- [Assignment] Gather the lines below that include the string "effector", copying each in full.

Data records:
- - - - - - -

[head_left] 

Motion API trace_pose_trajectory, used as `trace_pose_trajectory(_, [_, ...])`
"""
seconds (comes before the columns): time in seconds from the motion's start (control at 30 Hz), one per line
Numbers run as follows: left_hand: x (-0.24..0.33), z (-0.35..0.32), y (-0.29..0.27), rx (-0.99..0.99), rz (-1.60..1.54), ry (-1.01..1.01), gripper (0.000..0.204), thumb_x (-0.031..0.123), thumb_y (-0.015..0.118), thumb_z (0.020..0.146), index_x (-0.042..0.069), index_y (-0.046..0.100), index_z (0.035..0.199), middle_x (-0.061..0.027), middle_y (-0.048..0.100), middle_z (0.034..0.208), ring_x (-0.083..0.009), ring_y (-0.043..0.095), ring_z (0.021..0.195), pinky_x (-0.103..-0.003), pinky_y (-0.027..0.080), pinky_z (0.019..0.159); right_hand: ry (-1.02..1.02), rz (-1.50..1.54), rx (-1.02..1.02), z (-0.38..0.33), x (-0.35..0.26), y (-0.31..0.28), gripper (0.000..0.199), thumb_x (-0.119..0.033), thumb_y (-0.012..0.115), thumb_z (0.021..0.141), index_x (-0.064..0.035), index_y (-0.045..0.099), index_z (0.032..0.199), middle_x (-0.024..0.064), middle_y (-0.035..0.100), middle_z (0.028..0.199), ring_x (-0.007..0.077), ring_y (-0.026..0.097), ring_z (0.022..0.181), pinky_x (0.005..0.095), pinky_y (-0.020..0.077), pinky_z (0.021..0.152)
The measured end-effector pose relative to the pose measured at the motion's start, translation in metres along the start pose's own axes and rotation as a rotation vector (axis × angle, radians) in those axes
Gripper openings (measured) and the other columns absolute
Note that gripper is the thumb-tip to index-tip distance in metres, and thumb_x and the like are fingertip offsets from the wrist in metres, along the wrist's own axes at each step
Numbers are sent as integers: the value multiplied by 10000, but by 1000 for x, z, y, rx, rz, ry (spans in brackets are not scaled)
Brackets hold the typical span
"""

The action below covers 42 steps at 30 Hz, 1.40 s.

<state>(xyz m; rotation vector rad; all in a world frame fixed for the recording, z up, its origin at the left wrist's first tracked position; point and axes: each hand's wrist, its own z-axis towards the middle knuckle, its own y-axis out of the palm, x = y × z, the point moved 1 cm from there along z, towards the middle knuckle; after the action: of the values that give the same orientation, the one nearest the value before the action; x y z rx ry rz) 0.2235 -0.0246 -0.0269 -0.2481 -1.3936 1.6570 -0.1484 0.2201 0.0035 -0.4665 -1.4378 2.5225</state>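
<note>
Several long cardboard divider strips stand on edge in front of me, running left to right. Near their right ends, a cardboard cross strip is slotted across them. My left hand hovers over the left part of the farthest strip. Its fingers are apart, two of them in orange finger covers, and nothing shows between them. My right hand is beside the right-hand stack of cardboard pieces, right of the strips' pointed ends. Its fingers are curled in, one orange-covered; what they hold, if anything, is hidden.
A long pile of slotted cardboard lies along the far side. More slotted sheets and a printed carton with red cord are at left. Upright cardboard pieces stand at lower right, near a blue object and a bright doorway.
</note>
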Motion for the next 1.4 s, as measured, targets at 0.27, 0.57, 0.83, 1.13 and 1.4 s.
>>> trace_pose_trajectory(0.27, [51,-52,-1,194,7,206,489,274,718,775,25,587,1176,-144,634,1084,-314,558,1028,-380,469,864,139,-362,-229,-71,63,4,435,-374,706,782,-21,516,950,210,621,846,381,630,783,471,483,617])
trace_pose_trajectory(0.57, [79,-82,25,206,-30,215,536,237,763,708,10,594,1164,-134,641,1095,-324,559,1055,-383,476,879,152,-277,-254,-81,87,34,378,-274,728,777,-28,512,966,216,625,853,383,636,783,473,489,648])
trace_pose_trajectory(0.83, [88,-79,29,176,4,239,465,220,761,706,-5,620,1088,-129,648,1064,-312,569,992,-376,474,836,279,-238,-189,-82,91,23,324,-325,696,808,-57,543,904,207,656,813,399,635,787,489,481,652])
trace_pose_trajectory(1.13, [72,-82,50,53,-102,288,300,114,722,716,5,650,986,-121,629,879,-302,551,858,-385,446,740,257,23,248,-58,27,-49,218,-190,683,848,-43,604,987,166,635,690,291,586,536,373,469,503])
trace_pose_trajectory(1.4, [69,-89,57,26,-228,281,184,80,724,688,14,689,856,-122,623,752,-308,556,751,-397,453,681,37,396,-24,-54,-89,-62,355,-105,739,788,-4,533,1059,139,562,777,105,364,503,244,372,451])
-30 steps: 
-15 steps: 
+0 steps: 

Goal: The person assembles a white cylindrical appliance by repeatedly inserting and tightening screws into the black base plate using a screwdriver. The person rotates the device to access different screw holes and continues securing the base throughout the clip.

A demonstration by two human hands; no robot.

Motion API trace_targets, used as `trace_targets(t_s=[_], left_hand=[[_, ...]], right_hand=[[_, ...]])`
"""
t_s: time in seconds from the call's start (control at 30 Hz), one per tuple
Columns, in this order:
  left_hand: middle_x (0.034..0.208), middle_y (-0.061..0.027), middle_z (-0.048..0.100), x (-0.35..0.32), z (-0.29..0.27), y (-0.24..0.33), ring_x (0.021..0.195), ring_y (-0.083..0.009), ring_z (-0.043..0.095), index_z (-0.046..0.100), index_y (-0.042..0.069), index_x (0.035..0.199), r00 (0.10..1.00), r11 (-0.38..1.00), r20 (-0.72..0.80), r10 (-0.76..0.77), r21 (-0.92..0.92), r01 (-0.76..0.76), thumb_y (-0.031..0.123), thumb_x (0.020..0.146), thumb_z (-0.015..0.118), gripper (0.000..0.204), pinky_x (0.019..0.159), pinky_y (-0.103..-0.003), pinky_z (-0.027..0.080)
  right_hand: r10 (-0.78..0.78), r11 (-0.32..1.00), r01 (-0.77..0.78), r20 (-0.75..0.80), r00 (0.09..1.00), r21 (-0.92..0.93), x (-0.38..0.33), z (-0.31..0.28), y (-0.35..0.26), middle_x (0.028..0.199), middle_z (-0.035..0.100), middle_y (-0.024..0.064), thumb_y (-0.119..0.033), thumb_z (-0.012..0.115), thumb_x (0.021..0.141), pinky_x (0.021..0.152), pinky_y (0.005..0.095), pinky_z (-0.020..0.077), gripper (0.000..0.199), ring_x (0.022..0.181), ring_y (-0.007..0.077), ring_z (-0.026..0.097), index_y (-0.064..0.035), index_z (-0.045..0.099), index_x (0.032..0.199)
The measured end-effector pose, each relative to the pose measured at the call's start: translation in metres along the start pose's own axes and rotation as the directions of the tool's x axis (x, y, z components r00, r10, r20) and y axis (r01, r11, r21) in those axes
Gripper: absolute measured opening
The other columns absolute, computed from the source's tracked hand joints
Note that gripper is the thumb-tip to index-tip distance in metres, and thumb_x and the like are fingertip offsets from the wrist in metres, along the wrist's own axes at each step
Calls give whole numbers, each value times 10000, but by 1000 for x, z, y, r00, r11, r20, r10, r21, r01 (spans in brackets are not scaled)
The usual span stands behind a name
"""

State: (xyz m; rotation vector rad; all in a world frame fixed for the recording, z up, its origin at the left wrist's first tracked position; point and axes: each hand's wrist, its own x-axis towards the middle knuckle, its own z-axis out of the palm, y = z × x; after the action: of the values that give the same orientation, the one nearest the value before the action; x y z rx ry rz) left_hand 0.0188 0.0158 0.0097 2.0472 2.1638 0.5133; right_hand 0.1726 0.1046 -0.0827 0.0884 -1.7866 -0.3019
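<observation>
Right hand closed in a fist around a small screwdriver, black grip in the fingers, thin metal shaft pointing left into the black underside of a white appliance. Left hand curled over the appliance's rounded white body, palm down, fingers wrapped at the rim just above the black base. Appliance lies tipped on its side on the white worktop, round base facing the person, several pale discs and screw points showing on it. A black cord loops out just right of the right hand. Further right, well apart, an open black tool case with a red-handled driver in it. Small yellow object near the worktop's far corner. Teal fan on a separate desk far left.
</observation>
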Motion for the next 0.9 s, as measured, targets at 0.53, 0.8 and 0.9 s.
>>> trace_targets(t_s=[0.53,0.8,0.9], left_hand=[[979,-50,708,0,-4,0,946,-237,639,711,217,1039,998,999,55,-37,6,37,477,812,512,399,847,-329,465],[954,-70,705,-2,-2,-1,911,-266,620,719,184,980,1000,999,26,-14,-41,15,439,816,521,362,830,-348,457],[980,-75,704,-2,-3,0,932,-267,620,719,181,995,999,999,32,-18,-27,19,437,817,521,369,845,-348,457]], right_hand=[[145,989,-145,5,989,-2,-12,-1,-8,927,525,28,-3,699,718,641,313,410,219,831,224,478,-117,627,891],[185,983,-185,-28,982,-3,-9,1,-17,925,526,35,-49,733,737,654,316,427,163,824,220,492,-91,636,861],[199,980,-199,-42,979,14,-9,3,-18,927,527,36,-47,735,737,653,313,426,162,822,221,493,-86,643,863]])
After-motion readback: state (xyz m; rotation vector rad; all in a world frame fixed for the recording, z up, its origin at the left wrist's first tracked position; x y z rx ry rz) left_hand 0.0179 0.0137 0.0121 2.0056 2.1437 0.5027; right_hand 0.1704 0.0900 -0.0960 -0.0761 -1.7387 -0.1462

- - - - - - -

- [Task answer]
The measured end-effector pose relative to the pose measured at the motion's start, translation in metres along the start pose's own axes and rotation as a rotation vector (axis × angle, radians) in those axes
The measured end-effector pose, each relative to the pose measured at the call's start: translation in metres along the start pose's own axes and rotation as the directions of the tool's x axis (x, y, z components r00, r10, r20) and y axis (r01, r11, r21) in those axes

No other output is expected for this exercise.